Снижение экспрессии CD39 при МАСГ может приводить к снижению внеклеточной деградации ATФ и AДФ и, как следствие, к снижению уровня противовоспалительного аденозина, что может способствовать прогрессированию воспаления и инсулинорезистентности. Это предположение подтверждается данными о патологическом влиянии дефицита ENTPD1/CD39 на данные процессы при повреждении печени  [15, 16].

При изучении активности CD39 в тромбоцитах пациентов с гиперхолестеринемией [21] было показано, что гиперхолестеринемия (в том числе повышение уровня ЛПНП) связана с усилением воспалительной реакции, окислительного стресса и гидролиза АТФ и АДФ. Увеличение активности CD39 авторы объяснили компенсаторным ответом на воспалительное и прооксидантное состояние, связанное с гиперхолестеринемией [24]. Интересно, что на ранней стадии МАЖБП — СП в условиях накопления липидов гепатоцитами и низкоуровнего субклинического воспаления нами не зарегистрировано снижение экспрессии CD39 в периферической крови по сравнению с контролем, при этом установлена умеренная положительная корреляция уровня мРНК гена ENTPD1 с уровнем ЛПНП. Ранее были получены доказательства связи холестеринового обмена и активности CD39. In vitro было показано, что снижение уровня холестерина в мембране клеток приводит к ингибированию ферментативной и антиагрегантной активности CD39, а обработка мембран холестерином полностью восстанавливает функцию фермента [25].

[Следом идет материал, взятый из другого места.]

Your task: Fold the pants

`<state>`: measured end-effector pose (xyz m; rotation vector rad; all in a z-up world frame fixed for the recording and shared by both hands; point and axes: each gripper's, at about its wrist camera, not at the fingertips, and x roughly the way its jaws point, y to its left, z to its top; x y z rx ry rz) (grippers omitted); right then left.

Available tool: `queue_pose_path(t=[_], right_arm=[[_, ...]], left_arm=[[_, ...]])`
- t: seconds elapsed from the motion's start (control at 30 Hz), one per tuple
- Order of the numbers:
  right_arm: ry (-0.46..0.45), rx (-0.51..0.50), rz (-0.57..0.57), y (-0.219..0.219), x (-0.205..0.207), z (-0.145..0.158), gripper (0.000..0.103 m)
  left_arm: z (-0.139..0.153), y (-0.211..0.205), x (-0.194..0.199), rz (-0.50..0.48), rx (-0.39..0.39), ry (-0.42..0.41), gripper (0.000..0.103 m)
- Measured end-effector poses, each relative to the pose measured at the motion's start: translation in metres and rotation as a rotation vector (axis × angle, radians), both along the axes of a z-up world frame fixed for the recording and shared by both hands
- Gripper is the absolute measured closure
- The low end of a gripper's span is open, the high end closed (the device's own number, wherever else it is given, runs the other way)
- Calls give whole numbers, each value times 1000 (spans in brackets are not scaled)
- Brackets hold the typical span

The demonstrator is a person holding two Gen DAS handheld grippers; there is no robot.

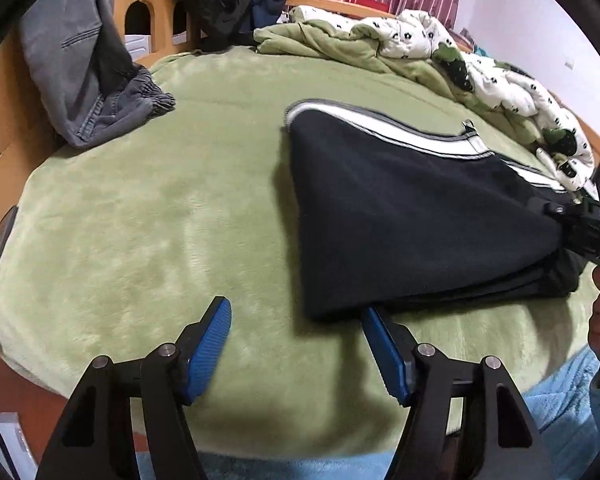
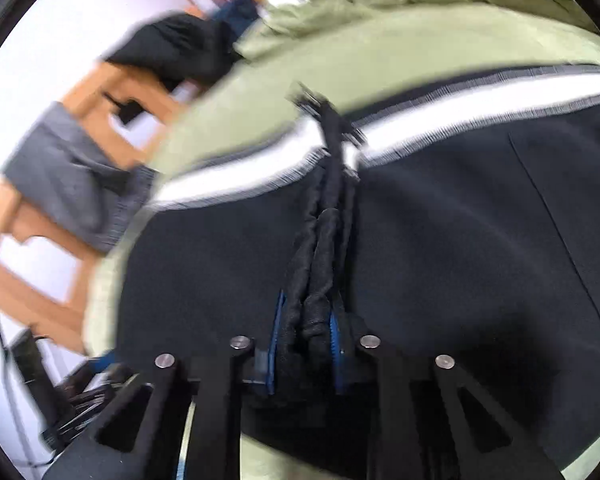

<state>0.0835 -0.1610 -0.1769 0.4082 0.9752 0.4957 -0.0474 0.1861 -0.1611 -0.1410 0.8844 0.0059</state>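
The black pants (image 1: 400, 216) with a white and grey side stripe (image 1: 384, 132) lie folded on the green blanket (image 1: 160, 200). My left gripper (image 1: 296, 316) is open, its blue pads (image 1: 212, 344) apart, just left of the pants' near corner, which overlaps the right pad. My right gripper (image 2: 306, 320) is shut on a bunched black edge of the pants (image 2: 460, 240); it also shows at the right edge of the left wrist view (image 1: 580, 224). The right wrist view is blurred by motion.
Grey jeans (image 1: 100, 92) hang over the wooden bed frame (image 1: 4, 88) at the left. A rumpled green and white quilt (image 1: 440, 48) lies along the far side. A light blue cloth (image 1: 560, 400) is at the near right.
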Motion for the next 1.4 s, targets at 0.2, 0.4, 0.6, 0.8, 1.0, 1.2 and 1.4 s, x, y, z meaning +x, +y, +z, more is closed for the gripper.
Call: queue_pose_path(t=[0.2,0.4,0.6,0.8,1.0,1.2,1.4], right_arm=[[56,-76,28,-5,-15,-24,81],[-46,-134,98,-3,-14,8,60],[-117,-176,46,-1,42,35,48],[23,-124,7,5,113,0,48],[58,-80,54,7,123,-18,48],[79,-67,45,6,132,-20,57],[-46,-124,29,7,118,-6,79]], left_arm=[[6,21,-11,-6,-94,-28,37],[18,31,16,5,-139,-54,37],[37,15,71,-151,-318,-156,37],[23,-1,128,-152,-345,-91,37],[-9,-5,151,-45,-324,59,37],[-4,-13,143,-36,-280,22,37],[22,9,126,35,-262,-154,37]])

Однако, в отличие от пациентов с СП, у пациентов с МАСГ при выраженном воспалении и изменениях липидного статуса корреляция уровня мРНК гена ENTPD1 с концентрацией липидов крови не обнаружена, но выявлено снижение экспрессии CD39 в периферической крови относительно контроля и СП. Вероятно, при МАСГпрогрессирующее воспаление приводит к нарушению компенсаторных механизмов, поддерживающих дефосфорилирование АТФ до аденозина при повреждении печени. Изменения в экспрессии эктонуклеотидазы CD39 могут быть обнаружены и для других популяций иммунных клеток, так в данной работе не рассматривались B-клетки, которые преимущественно экспрессируют CD39 среди лимфоцитов, а также NK-клетки и CD8⁺-Т-клетки.

ВЫВОДЫ

Таким образом, у пациентов с МАСГ показатели воспаления (COЭ, СРБ, уровень IL-6 и ФНОα) выше по сравнению со здоровыми донорами. Наряду с этим в работе показано, что при МАСГ экспрессия эктонуклеотидазы CD39 снижена как на уровне мРНК в ЛПК, так и на уровне фермента на поверхности моноцитов и лимфоцитов. Недостаток фермента на поверхности иммунных клеток может приводить к накоплению внеклеточного АТФ и поддерживать тем самым процесс воспаления. В связи с полученными данными представляется перспективным дальнейшее изучение эктонуклеотидазы CD39 в качестве диагностического и прогностического маркера при МАЖБП.